My small, medically fragile and vulnerable son did not have a paediatrician because the hospital trust was told it needed to save some money.

As you can imagine, I raised an absolute stink about it. I emailed the Medical Director, Andrew Rhodes. I also emailed the Head of Child Services, James Gavin. I made an official complaint to the hospital, wherein they couldn’t tell me why officially why there was a gap in care. I emailed my MP, Justine Greening. I also emailed Jeremy Hunt (https://www.jeremyhunt.org/contactand if you can, I’d ask that you email him too, and tell him chronically underfunding the NHS is having a crippling affect on the most vulnerable of our population). I’ve complained to CQC and I’m in the process of a complaint with our local ombudsman.

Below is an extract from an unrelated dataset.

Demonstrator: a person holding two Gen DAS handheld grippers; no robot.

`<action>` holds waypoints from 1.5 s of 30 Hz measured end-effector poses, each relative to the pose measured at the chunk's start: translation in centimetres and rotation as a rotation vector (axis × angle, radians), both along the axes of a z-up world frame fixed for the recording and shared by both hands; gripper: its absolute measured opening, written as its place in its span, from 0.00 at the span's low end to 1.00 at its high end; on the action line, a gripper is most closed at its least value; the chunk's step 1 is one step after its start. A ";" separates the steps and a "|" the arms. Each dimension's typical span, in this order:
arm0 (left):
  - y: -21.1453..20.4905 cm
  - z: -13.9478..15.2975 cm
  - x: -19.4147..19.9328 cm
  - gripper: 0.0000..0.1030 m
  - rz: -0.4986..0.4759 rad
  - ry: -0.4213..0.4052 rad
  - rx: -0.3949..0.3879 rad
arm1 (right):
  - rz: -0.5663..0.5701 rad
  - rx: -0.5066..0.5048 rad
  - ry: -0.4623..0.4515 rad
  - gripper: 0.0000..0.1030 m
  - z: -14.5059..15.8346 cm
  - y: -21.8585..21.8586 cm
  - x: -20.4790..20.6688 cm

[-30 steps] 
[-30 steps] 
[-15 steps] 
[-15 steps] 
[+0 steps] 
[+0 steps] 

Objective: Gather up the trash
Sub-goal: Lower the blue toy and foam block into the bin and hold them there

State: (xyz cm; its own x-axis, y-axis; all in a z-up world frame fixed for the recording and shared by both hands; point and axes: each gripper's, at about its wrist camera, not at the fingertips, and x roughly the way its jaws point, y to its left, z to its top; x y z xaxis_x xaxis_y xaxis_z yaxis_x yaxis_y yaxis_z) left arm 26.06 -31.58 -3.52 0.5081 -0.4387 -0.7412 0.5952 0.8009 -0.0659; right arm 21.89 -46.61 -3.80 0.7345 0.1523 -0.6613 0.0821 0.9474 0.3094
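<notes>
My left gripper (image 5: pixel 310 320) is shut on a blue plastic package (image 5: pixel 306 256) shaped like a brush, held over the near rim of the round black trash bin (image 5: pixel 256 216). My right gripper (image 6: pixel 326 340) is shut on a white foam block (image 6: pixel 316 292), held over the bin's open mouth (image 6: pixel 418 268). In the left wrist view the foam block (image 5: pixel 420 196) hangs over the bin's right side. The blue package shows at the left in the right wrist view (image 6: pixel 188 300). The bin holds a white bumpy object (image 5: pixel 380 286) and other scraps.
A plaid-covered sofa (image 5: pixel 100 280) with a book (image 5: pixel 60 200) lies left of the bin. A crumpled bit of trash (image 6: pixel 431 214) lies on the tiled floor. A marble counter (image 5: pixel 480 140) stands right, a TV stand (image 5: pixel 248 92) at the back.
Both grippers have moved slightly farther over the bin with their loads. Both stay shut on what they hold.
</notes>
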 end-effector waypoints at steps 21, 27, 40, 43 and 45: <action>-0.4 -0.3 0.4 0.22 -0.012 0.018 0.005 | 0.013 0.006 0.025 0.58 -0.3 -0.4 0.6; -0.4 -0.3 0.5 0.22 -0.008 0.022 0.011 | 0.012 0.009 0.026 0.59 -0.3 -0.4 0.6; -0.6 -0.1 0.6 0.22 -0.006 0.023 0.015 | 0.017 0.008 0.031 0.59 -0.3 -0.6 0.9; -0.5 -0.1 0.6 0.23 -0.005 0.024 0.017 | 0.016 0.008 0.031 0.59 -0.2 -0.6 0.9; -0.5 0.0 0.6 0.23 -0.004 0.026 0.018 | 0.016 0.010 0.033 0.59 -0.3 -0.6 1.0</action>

And nothing happened, nothing changed. I got a few platitudes and apologies but not much more. And that’s because the problem is bigger than the trust that runs our local hospital and provides basic care for Kai.

Underfunding at the NHS is happening and it’s affecting my family in real and tangible ways – for the worst.

And I know. I know we’re lucky to live in a country that covers care for us, and we’re grateful for that. Except that we also live in a system where we couldn’t afford care otherwise. We couldn’t afford to pay for private care. I had to give up my (wonderfully well paid) job to care for Mikaere, and point blank, if it came to it, we couldn’t afford care for Mikaere outside the NHS.  Just to be really clear, we are not talking about luxury care for Mikaere. We’re talking the basics of what he needs to be safe and to live.

We rely on the NHS for Kai’s care, and it has a direct affect on his quality of life.

NHS underfunding is happening and it terrifies me.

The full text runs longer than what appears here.